## REQUIREMENT
Word for word, the listing below should be printed again.

## INPUT DATA
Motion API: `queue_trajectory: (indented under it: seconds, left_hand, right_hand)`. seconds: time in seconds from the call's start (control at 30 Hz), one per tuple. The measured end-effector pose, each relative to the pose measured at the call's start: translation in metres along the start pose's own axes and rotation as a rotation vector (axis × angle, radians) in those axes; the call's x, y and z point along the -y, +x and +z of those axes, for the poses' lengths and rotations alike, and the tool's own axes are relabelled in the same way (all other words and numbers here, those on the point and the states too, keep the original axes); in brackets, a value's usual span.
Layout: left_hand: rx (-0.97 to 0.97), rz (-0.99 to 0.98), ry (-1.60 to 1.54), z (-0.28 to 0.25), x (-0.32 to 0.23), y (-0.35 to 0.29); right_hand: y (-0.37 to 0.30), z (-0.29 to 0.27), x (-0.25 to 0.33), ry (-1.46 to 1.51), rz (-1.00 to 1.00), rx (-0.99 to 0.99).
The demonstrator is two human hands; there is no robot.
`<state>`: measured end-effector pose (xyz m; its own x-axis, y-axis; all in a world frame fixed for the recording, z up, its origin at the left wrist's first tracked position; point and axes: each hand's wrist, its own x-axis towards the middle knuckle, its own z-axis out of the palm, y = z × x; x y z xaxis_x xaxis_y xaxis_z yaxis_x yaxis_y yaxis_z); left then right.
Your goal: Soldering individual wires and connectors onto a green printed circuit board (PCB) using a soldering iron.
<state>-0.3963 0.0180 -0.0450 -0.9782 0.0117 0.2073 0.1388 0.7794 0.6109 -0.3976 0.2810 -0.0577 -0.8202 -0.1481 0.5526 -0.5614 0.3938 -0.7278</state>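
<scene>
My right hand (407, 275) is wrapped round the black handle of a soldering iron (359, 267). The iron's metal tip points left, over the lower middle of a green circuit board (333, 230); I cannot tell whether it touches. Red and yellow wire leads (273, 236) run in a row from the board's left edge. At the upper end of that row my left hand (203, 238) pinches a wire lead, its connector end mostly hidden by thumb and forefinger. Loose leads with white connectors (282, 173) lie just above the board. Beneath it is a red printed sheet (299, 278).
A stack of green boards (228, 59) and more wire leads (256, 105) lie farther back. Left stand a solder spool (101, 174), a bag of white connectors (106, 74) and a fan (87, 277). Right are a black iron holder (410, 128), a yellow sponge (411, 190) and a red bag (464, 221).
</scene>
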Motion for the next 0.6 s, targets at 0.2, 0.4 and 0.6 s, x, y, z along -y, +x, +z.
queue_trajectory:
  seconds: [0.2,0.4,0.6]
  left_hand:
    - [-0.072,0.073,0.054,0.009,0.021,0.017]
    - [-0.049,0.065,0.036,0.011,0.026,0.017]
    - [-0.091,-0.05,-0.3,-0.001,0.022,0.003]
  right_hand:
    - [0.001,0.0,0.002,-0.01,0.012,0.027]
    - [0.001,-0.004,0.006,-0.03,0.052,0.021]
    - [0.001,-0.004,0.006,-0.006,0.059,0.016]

## REPLY
Motion API: `queue_trajectory: (indented under it: seconds, left_hand, right_hand)`. seconds: time in seconds from the call's start (control at 30 Hz), one per tuple. The measured end-effector pose, each relative to the pose measured at the call's start: translation in metres along the start pose's own axes and rotation as a rotation vector (axis × angle, radians) in those axes; the call's x, y and z point along the -y, +x and +z of those axes, for the poses' lengths and rotations alike, and the tool's own axes are relabelled in the same way (all other words and numbers here, those on the point and the states too, keep the original axes); in brackets, a value's usual span.
Layout: left_hand: rx (-0.97 to 0.97), rz (-0.99 to 0.98), ry (-1.60 to 1.54), z (-0.28 to 0.25), x (-0.32 to 0.23), y (-0.35 to 0.29); right_hand: y (-0.37 to 0.30), z (-0.29 to 0.27), x (-0.25 to 0.33), ry (-1.46 to 1.51), rz (-1.00 to 1.00), rx (-0.99 to 0.99).
The demonstrator is two human hands; there is no robot.
`<state>`: measured end-effector pose (xyz m; its own x-axis, y-axis; all in a world frame fixed for the recording, z up, its origin at the left wrist's first tracked position; point and axes: each hand's wrist, its own x-axis towards the middle knuckle, its own z-axis out of the palm, y = z × x; x y z xaxis_x xaxis_y xaxis_z yaxis_x yaxis_y yaxis_z); left then right.
Your goal: Soldering individual wires and connectors onto a green printed circuit board (PCB) using a soldering iron.
<state>-0.3963 0.0180 -0.0450 -0.9782 0.0117 0.2073 0.1388 0.7794 0.6109 -0.3976 0.2810 -0.0577 -0.8202 -0.1481 0.5526 -0.5614 0.3938 -0.7278</state>
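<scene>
My right hand (407, 275) is wrapped round the black handle of a soldering iron (359, 267). The iron's metal tip points left, over the lower middle of a green circuit board (333, 230); I cannot tell whether it touches. Red and yellow wire leads (273, 236) run in a row from the board's left edge. At the upper end of that row my left hand (203, 238) pinches a wire lead, its connector end mostly hidden by thumb and forefinger. Loose leads with white connectors (282, 173) lie just above the board. Beneath it is a red printed sheet (299, 278).
A stack of green boards (228, 59) and more wire leads (256, 105) lie farther back. Left stand a solder spool (101, 174), a bag of white connectors (106, 74) and a fan (87, 277). Right are a black iron holder (410, 128), a yellow sponge (411, 190) and a red bag (464, 221).
</scene>
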Motion for the next 0.6 s, targets at 0.2, 0.4 and 0.6 s, x, y, z along -y, +x, +z.
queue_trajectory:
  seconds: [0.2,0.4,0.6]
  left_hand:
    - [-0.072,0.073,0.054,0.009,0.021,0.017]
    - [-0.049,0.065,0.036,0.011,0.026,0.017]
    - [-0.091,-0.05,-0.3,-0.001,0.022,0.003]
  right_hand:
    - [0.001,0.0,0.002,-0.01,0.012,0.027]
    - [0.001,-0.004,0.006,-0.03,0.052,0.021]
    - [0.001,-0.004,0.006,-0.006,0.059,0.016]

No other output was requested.